▶ _Task brief_
Each entry that follows should be given again word for word; please leave out its pictures.

▶ _Material shown_
-----
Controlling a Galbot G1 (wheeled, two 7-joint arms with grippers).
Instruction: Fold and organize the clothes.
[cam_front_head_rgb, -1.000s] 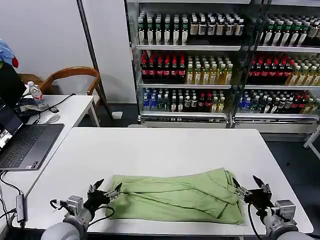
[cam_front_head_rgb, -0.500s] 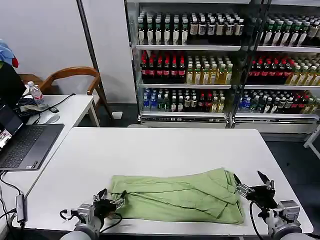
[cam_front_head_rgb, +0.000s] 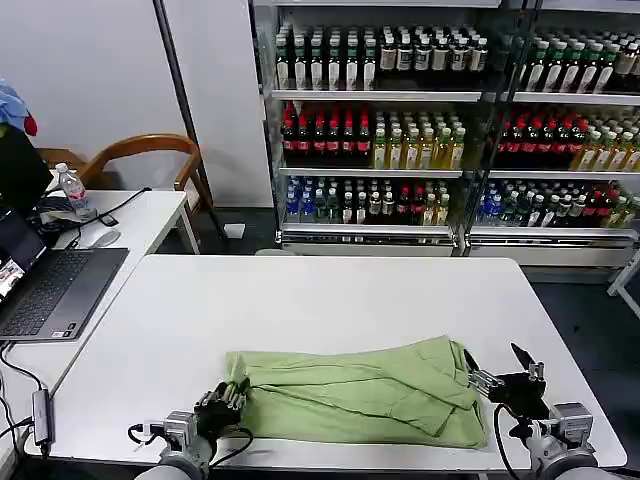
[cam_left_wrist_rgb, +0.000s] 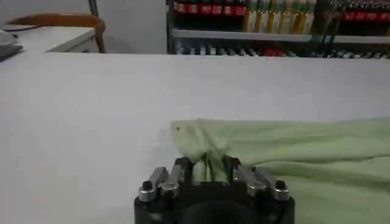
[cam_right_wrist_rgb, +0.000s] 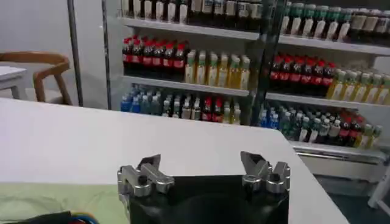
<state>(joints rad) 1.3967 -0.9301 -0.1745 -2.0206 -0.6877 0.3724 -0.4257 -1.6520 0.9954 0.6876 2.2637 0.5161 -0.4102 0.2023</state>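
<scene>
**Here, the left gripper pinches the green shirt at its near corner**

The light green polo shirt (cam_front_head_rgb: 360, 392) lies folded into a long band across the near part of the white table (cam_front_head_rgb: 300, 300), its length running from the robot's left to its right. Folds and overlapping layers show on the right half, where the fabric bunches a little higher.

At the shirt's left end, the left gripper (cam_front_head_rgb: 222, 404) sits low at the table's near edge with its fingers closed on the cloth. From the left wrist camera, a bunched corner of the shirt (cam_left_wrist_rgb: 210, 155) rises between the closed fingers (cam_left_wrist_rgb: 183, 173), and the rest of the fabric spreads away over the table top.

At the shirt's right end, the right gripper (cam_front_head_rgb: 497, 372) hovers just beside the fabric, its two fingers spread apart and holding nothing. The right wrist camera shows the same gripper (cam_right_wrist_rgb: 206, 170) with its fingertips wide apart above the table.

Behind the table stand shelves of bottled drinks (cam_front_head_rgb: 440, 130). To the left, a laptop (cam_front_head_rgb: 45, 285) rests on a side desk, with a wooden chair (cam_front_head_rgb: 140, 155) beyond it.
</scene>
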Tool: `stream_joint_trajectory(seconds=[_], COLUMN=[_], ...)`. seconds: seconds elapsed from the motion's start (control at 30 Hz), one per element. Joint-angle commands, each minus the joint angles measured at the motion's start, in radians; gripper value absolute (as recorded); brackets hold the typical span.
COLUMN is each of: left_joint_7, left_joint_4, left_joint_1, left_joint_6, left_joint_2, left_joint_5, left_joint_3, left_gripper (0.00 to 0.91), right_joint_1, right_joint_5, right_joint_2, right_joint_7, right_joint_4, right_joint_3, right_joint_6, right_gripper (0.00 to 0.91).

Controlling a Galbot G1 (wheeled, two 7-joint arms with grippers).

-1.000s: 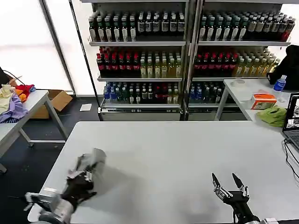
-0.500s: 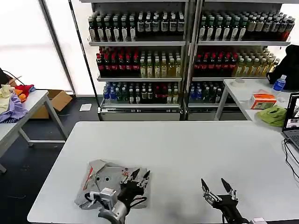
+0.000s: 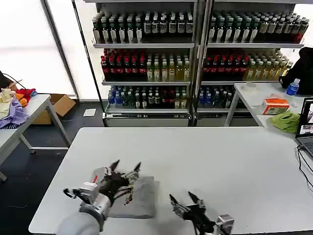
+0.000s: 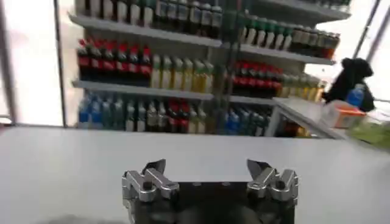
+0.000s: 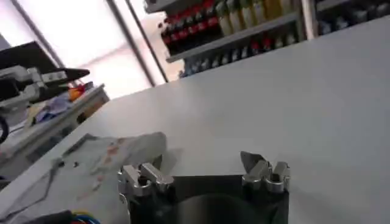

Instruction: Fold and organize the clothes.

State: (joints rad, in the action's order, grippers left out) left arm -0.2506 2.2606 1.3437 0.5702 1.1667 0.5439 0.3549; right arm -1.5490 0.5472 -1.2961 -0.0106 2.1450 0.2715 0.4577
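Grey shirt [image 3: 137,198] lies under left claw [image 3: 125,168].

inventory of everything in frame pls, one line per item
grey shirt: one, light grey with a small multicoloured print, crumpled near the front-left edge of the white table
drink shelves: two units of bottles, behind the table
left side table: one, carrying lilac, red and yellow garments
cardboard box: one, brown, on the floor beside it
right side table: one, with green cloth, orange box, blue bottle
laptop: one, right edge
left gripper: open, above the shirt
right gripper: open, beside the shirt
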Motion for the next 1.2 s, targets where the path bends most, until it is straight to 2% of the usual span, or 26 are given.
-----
▶ _Expected answer_
Controlling a Galbot G1 (wheeled, two 7-joint arms with grippers).
Instruction: Fold and organize the clothes.
[cam_front_head_rgb, -1.000s] 
[cam_front_head_rgb, -0.500s] 
[cam_front_head_rgb, +0.000s] 
[cam_left_wrist_rgb, +0.000s] 
[cam_right_wrist_rgb, +0.000s] 
<state>(joints rad) 1.3967 -0.9301 -0.1745 -2.0206 -0.6877 0.3724 -0.4257 -1.6520 0.9954 0.6876 2.2637 0.5161 -0.4102 0.2023</state>
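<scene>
**Here, the left gripper pinches the green shirt at its near corner**

The light green polo shirt (cam_front_head_rgb: 360, 392) lies folded into a long band across the near part of the white table (cam_front_head_rgb: 300, 300), its length running from the robot's left to its right. Folds and overlapping layers show on the right half, where the fabric bunches a little higher.

At the shirt's left end, the left gripper (cam_front_head_rgb: 222, 404) sits low at the table's near edge with its fingers closed on the cloth. From the left wrist camera, a bunched corner of the shirt (cam_left_wrist_rgb: 210, 155) rises between the closed fingers (cam_left_wrist_rgb: 183, 173), and the rest of the fabric spreads away over the table top.

At the shirt's right end, the right gripper (cam_front_head_rgb: 497, 372) hovers just beside the fabric, its two fingers spread apart and holding nothing. The right wrist camera shows the same gripper (cam_right_wrist_rgb: 206, 170) with its fingertips wide apart above the table.

Behind the table stand shelves of bottled drinks (cam_front_head_rgb: 440, 130). To the left, a laptop (cam_front_head_rgb: 45, 285) rests on a side desk, with a wooden chair (cam_front_head_rgb: 140, 155) beyond it.
</scene>
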Tool: `stream_joint_trajectory(seconds=[_], COLUMN=[_], ...)`. seconds: seconds elapsed from the motion's start (control at 30 Hz), one per element. Joint-angle commands, each minus the joint angles measured at the motion's start, in radians; gripper value absolute (as recorded); brackets hold the typical span.
COLUMN is each of: left_joint_7, left_joint_4, left_joint_1, left_joint_6, left_joint_2, left_joint_5, left_joint_3, left_gripper (0.00 to 0.91), right_joint_1, right_joint_5, right_joint_2, right_joint_7, right_joint_4, right_joint_3, right_joint_6, right_gripper (0.00 to 0.91).

Controlling a Galbot G1 (wheeled, two 7-joint arms with grippers).

-1.000s: 
-0.500s: 
+0.000s: 
+0.000s: 
+0.000s: 

Instruction: Fold and organize the clothes.

State: (joints rad, in the action's order, grippers left out) left arm -0.2506 2.2606 1.3437 0.5702 1.1667 0.5439 0.3549; right arm -1.5490 0.5472 -1.2961 -0.0106 2.1450 0.2715 0.4577
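Grey shirt [image 3: 137,198] lies under left claw [image 3: 125,168].

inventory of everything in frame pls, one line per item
grey shirt: one, light grey with a small multicoloured print, crumpled near the front-left edge of the white table
drink shelves: two units of bottles, behind the table
left side table: one, carrying lilac, red and yellow garments
cardboard box: one, brown, on the floor beside it
right side table: one, with green cloth, orange box, blue bottle
laptop: one, right edge
left gripper: open, above the shirt
right gripper: open, beside the shirt
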Motion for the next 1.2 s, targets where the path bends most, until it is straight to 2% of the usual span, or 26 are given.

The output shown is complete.